AJCardFathersDay2015Father’s Day is meant to be a happy time, and so it is for me – in part: a time where my wife and son conspire to present Daddy with some nice little momento, usually (at this point) a card with artwork, to tell Daddy how much he is loved by his youngest child.  And I love it: he and I do the same thing for Mom on Mother’s Day.  All such things speak of the love and care that is within this home and our life.  It also speaks of the importance we attach to family, and modeling for our son that it is important to tell those closest to us how much we love them, in many ways, all the time.

Unfortunately, Father’s Day is also a day of sadness for me, as it is for many.  In my case, it is a stark and painful reminder of the long separation between my daughter (who is now 26 years old) and myself.  July 12th of this summer will mark ten years since the last time I spoke to her, or had any idea of how her life was going, where she was living, or anything else about her.

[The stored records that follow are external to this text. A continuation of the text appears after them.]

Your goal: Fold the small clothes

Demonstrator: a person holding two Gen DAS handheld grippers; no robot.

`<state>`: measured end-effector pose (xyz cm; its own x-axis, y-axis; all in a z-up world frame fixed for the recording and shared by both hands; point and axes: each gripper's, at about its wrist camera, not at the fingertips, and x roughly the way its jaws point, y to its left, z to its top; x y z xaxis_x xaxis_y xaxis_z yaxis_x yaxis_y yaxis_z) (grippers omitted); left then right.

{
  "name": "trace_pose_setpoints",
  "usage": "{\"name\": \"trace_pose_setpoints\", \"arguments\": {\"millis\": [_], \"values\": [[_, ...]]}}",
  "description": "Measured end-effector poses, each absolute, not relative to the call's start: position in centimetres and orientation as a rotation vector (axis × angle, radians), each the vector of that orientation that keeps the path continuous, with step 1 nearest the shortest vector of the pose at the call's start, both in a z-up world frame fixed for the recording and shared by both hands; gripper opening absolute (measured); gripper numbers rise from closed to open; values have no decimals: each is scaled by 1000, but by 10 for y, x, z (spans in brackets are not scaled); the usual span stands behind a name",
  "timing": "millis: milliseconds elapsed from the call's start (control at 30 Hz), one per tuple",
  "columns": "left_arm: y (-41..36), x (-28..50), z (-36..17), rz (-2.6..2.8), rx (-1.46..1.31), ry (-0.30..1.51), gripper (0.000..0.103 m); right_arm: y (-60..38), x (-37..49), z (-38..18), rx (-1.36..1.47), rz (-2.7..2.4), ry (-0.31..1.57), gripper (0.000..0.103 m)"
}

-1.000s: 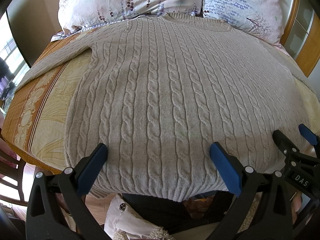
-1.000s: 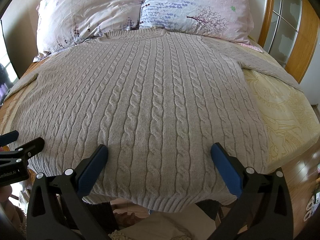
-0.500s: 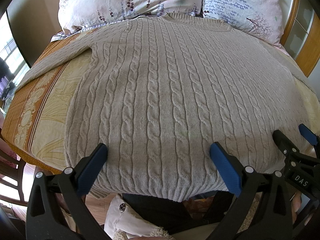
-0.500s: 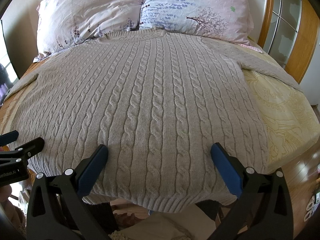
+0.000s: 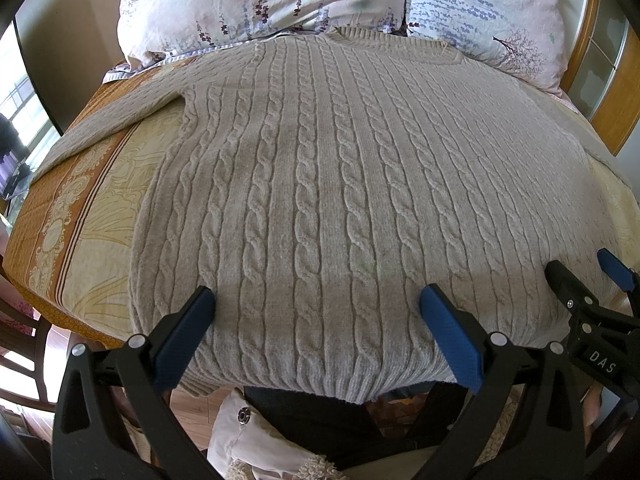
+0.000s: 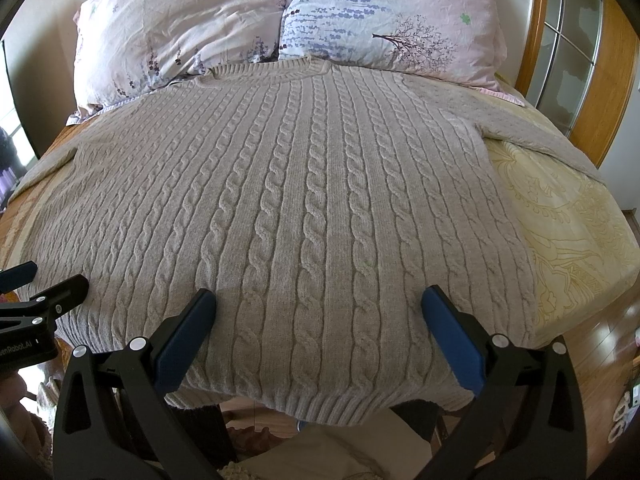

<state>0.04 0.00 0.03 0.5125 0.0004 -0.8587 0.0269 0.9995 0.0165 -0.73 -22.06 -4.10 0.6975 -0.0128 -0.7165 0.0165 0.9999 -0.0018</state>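
Note:
A beige cable-knit sweater (image 5: pixel 340 184) (image 6: pixel 304 208) lies flat and face up on the bed, collar toward the pillows, hem hanging over the near edge. One sleeve (image 5: pixel 116 120) runs off to the left, the other sleeve (image 6: pixel 532 128) to the right. My left gripper (image 5: pixel 316 304) hovers open above the hem, left of centre, nothing between its blue pads. My right gripper (image 6: pixel 316 304) hovers open above the hem, right of centre, also holding nothing. Each gripper shows at the edge of the other's view: right gripper (image 5: pixel 584 280), left gripper (image 6: pixel 44 284).
Two floral pillows (image 5: pixel 260 4) (image 6: pixel 384 20) lie at the head of the bed. A yellow and orange patterned bedspread (image 5: pixel 80 216) (image 6: pixel 568 232) shows on both sides. A wooden frame with glass panes (image 6: pixel 576 48) stands at right. A person's legs (image 5: pixel 312 420) are below the hem.

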Motion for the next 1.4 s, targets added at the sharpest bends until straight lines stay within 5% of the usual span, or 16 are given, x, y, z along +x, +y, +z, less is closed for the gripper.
{"name": "trace_pose_setpoints", "arguments": {"millis": [767,1033,1267,1400], "values": [[0,4,1,-24,48,1027,101,-226,-6,-38,-34,125,693,102],[-11,23,11,-49,133,923,101,-332,36,-9,363,62,671,102],[-15,55,20,-151,105,887,101,-466,85,8,680,-162,662,70],[-12,67,31,-174,80,810,101,-525,105,-1,831,-294,676,61]]}}
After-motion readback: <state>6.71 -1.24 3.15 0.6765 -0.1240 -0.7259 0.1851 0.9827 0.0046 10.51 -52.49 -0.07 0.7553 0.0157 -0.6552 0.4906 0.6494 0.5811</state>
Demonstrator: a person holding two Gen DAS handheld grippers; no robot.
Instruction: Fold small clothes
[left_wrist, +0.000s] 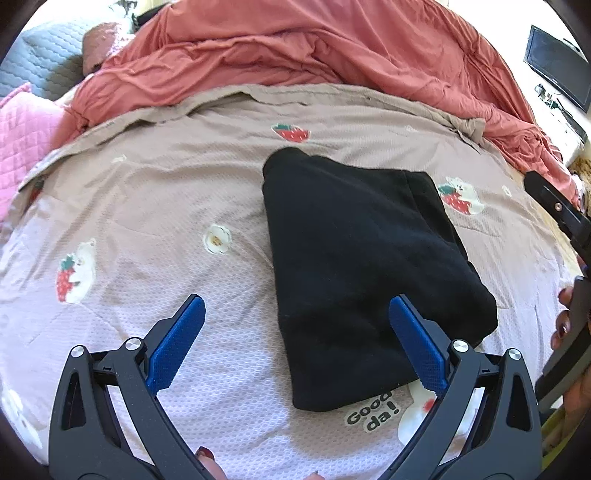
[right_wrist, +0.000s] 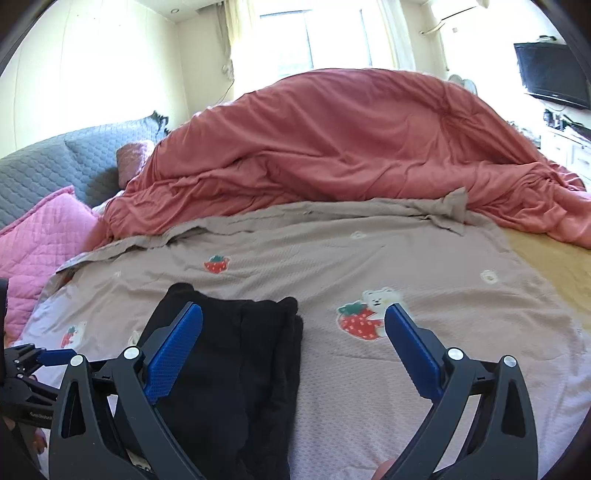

Now, I could dwell on the events surrounding my divorce from my first wife, which began with our separation on July 10th of that year (2005), but that would be doing her a disservice, since she is not here to defend herself.  So, I will merely say that my separation from our daughter is the outcome of a great deal of dysfunction in that relationship, magnified by a legal system that grants custody to the mother as the default, on the assumption that doing so is in the best interest of the child; and made worse in turn through my own ignorance of how to navigate that same system.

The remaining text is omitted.